Reviews for Falling apart
dragonflydreamer chapter 1 . 12/28/2008
Wow, powerful last line. You make it seem really dark, but in a beutiful natural way. The word "cigarette" sticks out like a sore thumb, very akin to your meaning.

Also, "midnight cigarettes" - I like the ambiguity in that, and the whole poem in fact. The way I interpret it is a person thinks the world is horrible and is standing around at night, smoking it away. But I get the feeling that others could interpret it differently. Very interesting for a poem of this length.

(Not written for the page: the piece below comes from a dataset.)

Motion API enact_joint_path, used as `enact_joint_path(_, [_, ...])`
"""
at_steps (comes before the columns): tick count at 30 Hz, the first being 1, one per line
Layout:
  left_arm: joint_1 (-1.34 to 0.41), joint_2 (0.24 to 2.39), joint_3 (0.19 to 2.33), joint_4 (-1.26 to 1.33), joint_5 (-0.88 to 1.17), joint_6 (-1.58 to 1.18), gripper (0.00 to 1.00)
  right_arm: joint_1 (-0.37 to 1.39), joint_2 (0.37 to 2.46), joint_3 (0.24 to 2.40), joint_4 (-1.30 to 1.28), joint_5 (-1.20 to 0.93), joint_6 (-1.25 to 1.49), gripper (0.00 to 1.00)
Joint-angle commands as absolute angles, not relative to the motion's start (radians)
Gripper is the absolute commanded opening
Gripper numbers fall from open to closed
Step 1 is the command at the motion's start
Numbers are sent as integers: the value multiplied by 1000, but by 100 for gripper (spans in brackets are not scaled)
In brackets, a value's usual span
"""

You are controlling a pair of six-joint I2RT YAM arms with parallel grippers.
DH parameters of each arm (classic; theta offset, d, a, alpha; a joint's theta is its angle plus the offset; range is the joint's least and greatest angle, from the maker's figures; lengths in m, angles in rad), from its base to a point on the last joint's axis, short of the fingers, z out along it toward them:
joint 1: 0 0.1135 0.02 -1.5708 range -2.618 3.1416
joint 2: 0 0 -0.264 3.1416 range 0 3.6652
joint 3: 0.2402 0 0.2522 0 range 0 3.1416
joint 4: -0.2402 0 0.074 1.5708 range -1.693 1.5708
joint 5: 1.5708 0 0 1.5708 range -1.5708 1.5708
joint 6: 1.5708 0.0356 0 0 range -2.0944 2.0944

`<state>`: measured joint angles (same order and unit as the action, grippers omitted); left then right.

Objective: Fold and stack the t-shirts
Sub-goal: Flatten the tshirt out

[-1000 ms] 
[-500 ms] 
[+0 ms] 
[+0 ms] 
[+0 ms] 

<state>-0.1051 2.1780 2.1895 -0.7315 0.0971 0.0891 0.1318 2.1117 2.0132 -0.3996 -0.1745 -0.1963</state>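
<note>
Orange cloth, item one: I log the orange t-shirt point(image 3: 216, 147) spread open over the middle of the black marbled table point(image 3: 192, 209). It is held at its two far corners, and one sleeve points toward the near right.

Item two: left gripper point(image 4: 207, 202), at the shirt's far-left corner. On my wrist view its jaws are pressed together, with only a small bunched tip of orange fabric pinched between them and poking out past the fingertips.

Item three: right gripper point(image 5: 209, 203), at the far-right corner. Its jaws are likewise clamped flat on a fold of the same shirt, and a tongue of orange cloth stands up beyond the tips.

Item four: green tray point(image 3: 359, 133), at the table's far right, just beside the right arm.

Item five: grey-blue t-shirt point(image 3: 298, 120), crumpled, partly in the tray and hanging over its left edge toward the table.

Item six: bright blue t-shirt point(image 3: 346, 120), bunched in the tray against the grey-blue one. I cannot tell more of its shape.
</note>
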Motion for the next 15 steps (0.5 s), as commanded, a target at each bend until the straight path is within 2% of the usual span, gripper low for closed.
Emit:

Sparkles from the Review Marathon (link in profile)
Ygg chapter 1 . 2/16/2008
The last line is stunning in its imagery! This is an excellent Haiku with a deep message. A favorite!
Basara chapter 1 . 1/31/2008
falling apart in one's vision of awareness...

nice...
Let It Rain chapter 1 . 1/27/2008
I wasn't immediately hit with a mental image but when I read over it again I really liked it. Hm. I like it a lot.
generically beautiful chapter 1 . 1/26/2008
"Midnight cigarettes" is a beautiful line.

-Christine
SEMMU chapter 1 . 1/26/2008
Interesting? I am definitely left wanting. Was this a thought that escaped as quickly as it appeared? Anyway, I see no beginning or end. Write on!
vaudeville summers chapter 1 . 1/26/2008
one of the greatest poems of this length i've read in a long time. wonderful imagery!